## What you have to do:
Among the lines of data below, reproduce only those from the one with "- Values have" through the one with "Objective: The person", exactly as they stand, both ends included.

## Records excerpted from a collection:
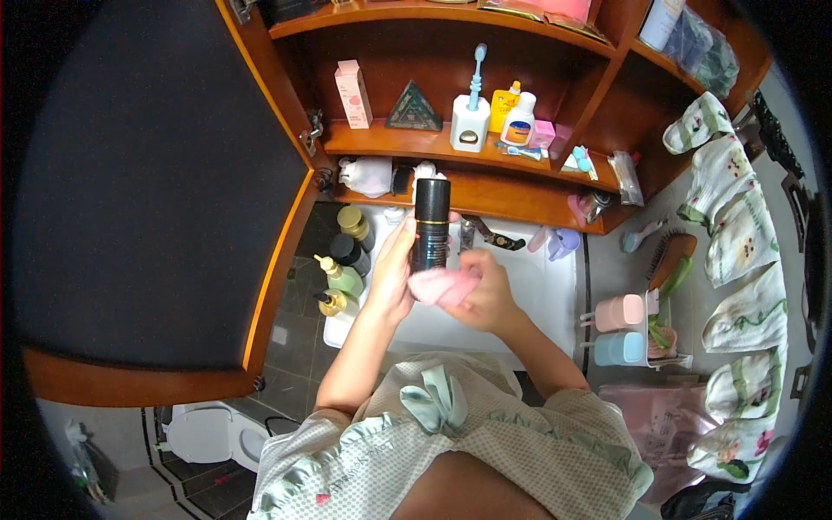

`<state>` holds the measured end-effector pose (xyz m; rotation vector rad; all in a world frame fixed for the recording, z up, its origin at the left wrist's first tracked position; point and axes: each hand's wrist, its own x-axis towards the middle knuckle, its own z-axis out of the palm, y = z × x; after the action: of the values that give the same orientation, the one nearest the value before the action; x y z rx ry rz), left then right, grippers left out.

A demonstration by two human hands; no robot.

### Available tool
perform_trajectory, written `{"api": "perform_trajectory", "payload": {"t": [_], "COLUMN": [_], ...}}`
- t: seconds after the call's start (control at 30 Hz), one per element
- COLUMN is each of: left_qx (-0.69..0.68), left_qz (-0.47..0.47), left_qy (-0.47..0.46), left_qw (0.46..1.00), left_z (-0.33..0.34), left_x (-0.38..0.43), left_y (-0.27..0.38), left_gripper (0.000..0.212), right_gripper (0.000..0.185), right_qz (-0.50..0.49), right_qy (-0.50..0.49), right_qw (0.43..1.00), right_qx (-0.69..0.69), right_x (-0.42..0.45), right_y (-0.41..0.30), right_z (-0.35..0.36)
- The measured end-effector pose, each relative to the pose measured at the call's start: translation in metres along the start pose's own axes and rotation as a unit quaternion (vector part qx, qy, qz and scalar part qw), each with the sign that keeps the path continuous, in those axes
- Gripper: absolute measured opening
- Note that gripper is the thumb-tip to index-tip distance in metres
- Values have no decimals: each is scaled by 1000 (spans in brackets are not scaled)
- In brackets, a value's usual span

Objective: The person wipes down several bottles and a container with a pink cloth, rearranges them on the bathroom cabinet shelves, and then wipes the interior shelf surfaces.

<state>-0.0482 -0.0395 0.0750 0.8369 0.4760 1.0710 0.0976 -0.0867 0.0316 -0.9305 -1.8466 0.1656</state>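
A black cylindrical bottle (430,240) with a gold ring below its cap stands upright in my left hand (392,273), above the white washbasin (543,292). My fingers wrap around it from behind and the thumb lies along its side. In my right hand (489,296) is a folded pink cloth (442,286), somewhat blurred, held against the bottle's lower end. The cloth hides the bottle's base. Behind my hands, a dark patterned faucet handle (497,235) shows at the back of the basin.
A wooden cabinet (520,188) spans the space ahead, its mirrored door (149,195) swung out at left. Toiletry bottles (341,279) line the basin's left edge. Toothbrush holder (469,127) and small packages sit on the shelf. Wall-mounted cups (619,312) and several hanging cloths (744,312) are at right.
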Motion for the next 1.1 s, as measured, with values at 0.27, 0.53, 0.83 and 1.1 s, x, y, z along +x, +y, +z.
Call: {"api": "perform_trajectory", "payload": {"t": [0.27, 0.53, 0.83, 1.1], "left_qx": [-105, -55, -62, 18], "left_qz": [-46, 9, 0, 22], "left_qy": [74, 96, 80, 93], "left_qw": [991, 994, 995, 995], "left_z": [-2, 0, -4, -2], "left_x": [2, 6, 5, 3], "left_y": [-20, -6, -4, -6], "left_gripper": [41, 41, 42, 37], "right_gripper": [27, 33, 22, 32], "right_qz": [19, -33, -80, 9], "right_qy": [98, -15, 43, 83], "right_qw": [994, 999, 992, 997], "right_qx": [-46, 29, 85, 3], "right_x": [28, 10, 21, 27], "right_y": [10, 2, 11, 4], "right_z": [-5, 0, 13, 16]}}
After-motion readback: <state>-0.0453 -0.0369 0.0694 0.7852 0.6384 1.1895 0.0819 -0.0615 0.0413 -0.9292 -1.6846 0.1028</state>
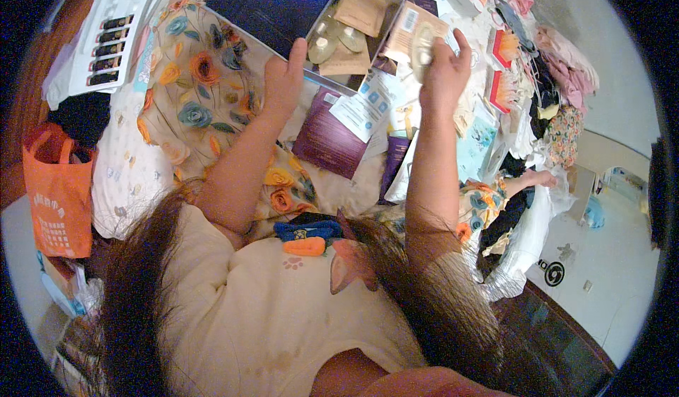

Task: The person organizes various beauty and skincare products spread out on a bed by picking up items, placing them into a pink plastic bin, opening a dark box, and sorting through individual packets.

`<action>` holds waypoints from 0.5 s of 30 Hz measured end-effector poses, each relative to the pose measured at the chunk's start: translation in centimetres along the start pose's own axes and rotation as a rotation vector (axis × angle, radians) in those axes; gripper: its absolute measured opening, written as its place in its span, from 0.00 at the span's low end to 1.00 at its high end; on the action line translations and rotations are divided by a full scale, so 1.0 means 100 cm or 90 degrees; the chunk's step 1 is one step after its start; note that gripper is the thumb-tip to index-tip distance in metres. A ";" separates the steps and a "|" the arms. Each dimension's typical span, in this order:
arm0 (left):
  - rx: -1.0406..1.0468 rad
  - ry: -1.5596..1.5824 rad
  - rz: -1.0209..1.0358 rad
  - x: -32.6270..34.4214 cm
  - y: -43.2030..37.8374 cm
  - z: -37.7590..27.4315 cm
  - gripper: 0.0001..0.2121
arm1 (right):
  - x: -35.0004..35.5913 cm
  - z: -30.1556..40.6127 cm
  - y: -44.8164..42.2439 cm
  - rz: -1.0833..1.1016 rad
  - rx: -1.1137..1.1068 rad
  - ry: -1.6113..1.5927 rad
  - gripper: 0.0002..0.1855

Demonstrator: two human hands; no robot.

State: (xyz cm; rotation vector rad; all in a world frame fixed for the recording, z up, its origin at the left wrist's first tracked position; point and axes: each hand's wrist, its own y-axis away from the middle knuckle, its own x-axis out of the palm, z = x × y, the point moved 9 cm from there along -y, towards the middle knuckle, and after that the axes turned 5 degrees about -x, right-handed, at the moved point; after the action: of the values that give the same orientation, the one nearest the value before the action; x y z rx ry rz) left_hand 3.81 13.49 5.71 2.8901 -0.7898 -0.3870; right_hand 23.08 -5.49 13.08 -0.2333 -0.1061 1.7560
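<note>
My left hand (285,81) is at the lower edge of an open box, its thumb raised beside the dark blue lid or panel (270,12); it seems to steady the edge. The box compartment (377,52) holds clear rounded plastic packs (339,39) and tan packets (360,10). To the right, my right hand (445,73) holds a clear oval plastic pack (423,47) over a tan carton (411,23) with a barcode. Below the box lie a purple printed box (331,137), a printed leaflet (366,108) and a purple tube-like pack (395,158).
Red-and-white packs (501,52), papers and pink cloth (565,73) crowd the right. At the left are a white tray of small dark vials (110,49) and an orange bag (58,201). My legs in floral trousers (204,68) flank the boxes.
</note>
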 end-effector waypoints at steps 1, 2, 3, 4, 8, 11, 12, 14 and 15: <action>0.014 0.013 0.015 0.007 0.004 -0.002 0.20 | 0.008 -0.002 0.001 0.026 -0.025 -0.001 0.23; 0.014 0.034 0.033 0.013 0.009 -0.001 0.19 | 0.016 -0.004 0.000 0.064 -0.080 0.081 0.24; -0.030 0.023 0.058 0.018 0.011 0.003 0.18 | 0.027 -0.001 0.001 0.102 -0.134 0.161 0.24; -0.073 0.010 0.086 0.023 0.014 0.008 0.17 | 0.036 -0.004 0.002 0.146 -0.138 0.234 0.23; -0.040 0.056 0.115 0.028 0.015 0.003 0.16 | 0.046 0.016 0.021 0.188 -0.377 0.449 0.14; -0.074 0.085 0.116 0.027 0.015 0.008 0.16 | 0.070 0.007 0.045 0.386 -0.420 0.521 0.13; -0.045 0.083 0.103 0.023 0.015 0.004 0.17 | 0.064 0.013 0.044 0.315 -0.423 0.455 0.12; 0.011 0.078 0.072 0.014 0.013 -0.010 0.18 | 0.044 0.025 0.038 0.175 -0.413 0.304 0.12; -0.022 -0.003 0.074 0.011 0.009 -0.009 0.19 | 0.027 0.031 0.036 0.103 -0.392 0.224 0.12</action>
State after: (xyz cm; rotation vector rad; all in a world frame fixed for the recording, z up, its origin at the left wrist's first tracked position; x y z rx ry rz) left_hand 4.57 12.22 6.54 2.7965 -0.9371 -0.3912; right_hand 18.47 -3.38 15.15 -1.0160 -0.3796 1.7734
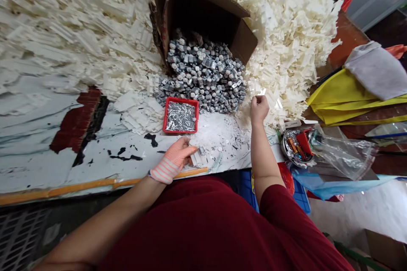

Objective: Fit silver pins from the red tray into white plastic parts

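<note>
My left hand (174,156), in an orange-and-white striped glove, grips a white plastic piece (196,159) near the table's front edge. A small grey metal-looking part (202,150) shows at that piece's upper end. My bare right hand (259,109) is closed at the edge of the cream plastic heap (286,51), with a small whitish strip (262,92) at its fingertips. Just beyond my left hand stands a red square tray (164,123) full of short silver pins (181,116). Behind it, grey motor-like parts (206,76) spill out of a tipped cardboard box (244,42).
Cream plastic pieces (63,29) are heaped across the left and back. A round metal bowl (284,152) of small items stands at the right, beside a clear plastic bag (349,156). Yellow cloth (337,97) lies beyond it. Orange-brown trim (79,188) edges the table.
</note>
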### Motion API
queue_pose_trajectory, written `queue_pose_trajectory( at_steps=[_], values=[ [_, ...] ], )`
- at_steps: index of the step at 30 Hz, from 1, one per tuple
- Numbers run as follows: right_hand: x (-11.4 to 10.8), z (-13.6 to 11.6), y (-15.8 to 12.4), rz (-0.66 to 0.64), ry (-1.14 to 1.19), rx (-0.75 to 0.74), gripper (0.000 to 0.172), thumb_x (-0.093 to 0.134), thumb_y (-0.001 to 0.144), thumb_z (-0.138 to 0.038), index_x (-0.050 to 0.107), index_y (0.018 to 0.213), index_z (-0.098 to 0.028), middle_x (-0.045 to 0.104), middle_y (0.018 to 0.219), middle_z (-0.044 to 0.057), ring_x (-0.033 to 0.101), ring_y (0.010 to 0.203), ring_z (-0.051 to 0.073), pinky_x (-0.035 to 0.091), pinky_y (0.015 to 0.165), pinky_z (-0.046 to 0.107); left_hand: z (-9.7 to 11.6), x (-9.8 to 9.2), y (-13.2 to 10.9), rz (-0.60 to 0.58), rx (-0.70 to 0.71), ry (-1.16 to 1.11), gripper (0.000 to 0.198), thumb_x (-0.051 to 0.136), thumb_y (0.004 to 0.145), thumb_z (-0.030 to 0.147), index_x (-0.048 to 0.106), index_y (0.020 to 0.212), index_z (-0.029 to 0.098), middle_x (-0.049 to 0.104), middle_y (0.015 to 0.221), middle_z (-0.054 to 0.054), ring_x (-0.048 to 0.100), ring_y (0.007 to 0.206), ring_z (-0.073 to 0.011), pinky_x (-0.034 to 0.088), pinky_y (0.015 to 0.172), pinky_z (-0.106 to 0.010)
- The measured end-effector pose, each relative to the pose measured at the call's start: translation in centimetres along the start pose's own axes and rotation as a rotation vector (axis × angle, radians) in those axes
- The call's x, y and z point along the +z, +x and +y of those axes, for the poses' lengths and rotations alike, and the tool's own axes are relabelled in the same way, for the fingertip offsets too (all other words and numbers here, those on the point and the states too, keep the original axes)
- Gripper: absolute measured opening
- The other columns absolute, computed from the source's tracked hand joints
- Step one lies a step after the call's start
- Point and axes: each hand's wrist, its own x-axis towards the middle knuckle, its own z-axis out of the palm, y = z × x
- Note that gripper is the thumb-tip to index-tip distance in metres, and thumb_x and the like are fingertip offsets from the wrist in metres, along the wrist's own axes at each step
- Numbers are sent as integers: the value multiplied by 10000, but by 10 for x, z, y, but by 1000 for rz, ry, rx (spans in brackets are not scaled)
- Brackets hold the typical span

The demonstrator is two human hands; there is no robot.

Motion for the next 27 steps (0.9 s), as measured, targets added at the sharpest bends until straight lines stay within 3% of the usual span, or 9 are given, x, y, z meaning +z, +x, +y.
queue_pose_trajectory(
  at_steps=[3, 6, 9, 11, 14, 17, 21, 27],
  values=[
    [6, 7, 1, -78, 241, 150, 195, 429, 843, -265, 571, 930, -162, 626, 709, 11, 586, 596, 148, 449, 623, 264, 0, 1, 1, -1, -12, 29, 469, 759, 554, 281, 486, 917, 164, 639, 696, 16, 617, 519, -162, 531, 453, -294],
    [9, 7, 1, -103, 245, 173, 243, 452, 796, -226, 566, 997, -152, 605, 684, -5, 565, 575, 150, 445, 607, 269, 0, 2, 0, -19, -14, 26, 464, 758, 560, 286, 491, 921, 168, 639, 710, 11, 623, 537, -162, 536, 477, -295],
    [0, -3, 8, 55, -16, -54, 244, 458, 805, -231, 597, 993, -166, 620, 848, 57, 575, 795, 200, 449, 729, 320, 2, 1, -3, 3, -9, 27, 421, 757, 565, 284, 494, 875, 174, 613, 688, 27, 614, 539, -149, 524, 477, -271],
    [-11, -14, 20, 61, -211, -288, 235, 444, 828, -202, 624, 978, -184, 604, 1011, 98, 536, 948, 233, 431, 791, 352, 3, -1, -6, 19, -7, 31, 385, 753, 576, 282, 492, 842, 183, 589, 671, 39, 609, 544, -142, 518, 479, -257],
    [-29, -29, 46, -168, -455, -687, 260, 452, 849, -141, 645, 1010, -208, 564, 1174, 114, 443, 1111, 273, 397, 853, 388, 5, -5, -9, 29, 9, 33, 337, 741, 601, 276, 488, 809, 195, 564, 659, 49, 589, 531, -123, 505, 480, -236],
    [-40, -37, 67, -397, -666, -943, 262, 461, 881, -137, 649, 1050, -211, 540, 1251, 124, 362, 1191, 306, 358, 891, 423, 5, -6, -10, 28, 19, 34, 318, 735, 614, 269, 490, 804, 198, 558, 652, 50, 580, 525, -119, 507, 481, -235],
    [-45, -38, 77, -527, -802, -1055, 264, 453, 912, -150, 655, 1075, -198, 556, 1225, 140, 370, 1170, 308, 350, 862, 412, 3, -3, -8, 10, 6, 34, 343, 740, 602, 277, 498, 828, 191, 596, 687, 36, 606, 551, -137, 534, 508, -268],
    [-58, -32, 76, -389, -715, -997, 349, 347, 981, -248, 650, 1145, -191, 588, 1116, 141, 440, 1051, 284, 369, 787, 381, 3, -3, -4, 19, -4, 24, 384, 752, 576, 288, 494, 840, 182, 608, 688, 37, 625, 575, -155, 548, 526, -293]
  ],
)
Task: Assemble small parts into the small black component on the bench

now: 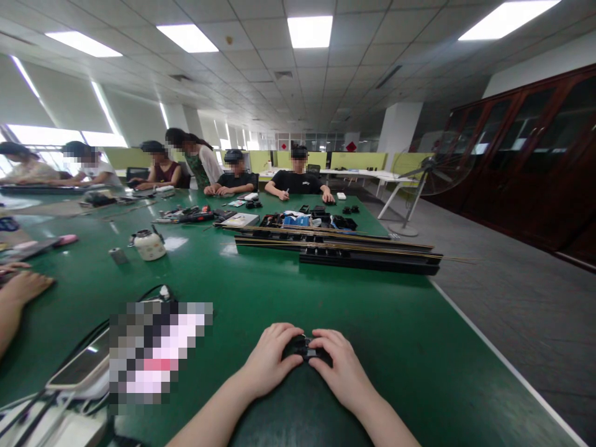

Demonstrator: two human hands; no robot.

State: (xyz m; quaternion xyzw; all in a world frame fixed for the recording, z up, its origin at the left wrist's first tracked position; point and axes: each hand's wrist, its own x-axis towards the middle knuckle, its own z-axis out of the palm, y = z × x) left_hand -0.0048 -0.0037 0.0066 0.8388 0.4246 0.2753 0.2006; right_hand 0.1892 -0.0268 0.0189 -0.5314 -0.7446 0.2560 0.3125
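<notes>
A small black part (306,349) lies between my two hands, low in the middle of the head view, on or just above the green table (223,279). My left hand (274,354) grips its left end, with the thumb in front and the fingers behind. On the other end, my right hand (339,359) closes in the same way. Fingers cover much of the part, so its exact kind cannot be made out.
Long black rails (367,259) with thin brass-coloured rods lie across the table ahead. To my left are a phone (81,363) with cables, a white jar (149,244) and another person's hand (28,284). Several people sit farther back. The table's right edge runs beside me.
</notes>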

## Output for this exercise:
- Values have no decimals: each is scaled by 1000 (spans in brackets are not scaled)
- In brackets, a value's usual span

Objective: The person wipes down several bottles and a container with a pink cloth, rearranges them on the bathroom cabinet shelves, and then wipes the interior shelf surfaces.

Nothing else is required for this exercise.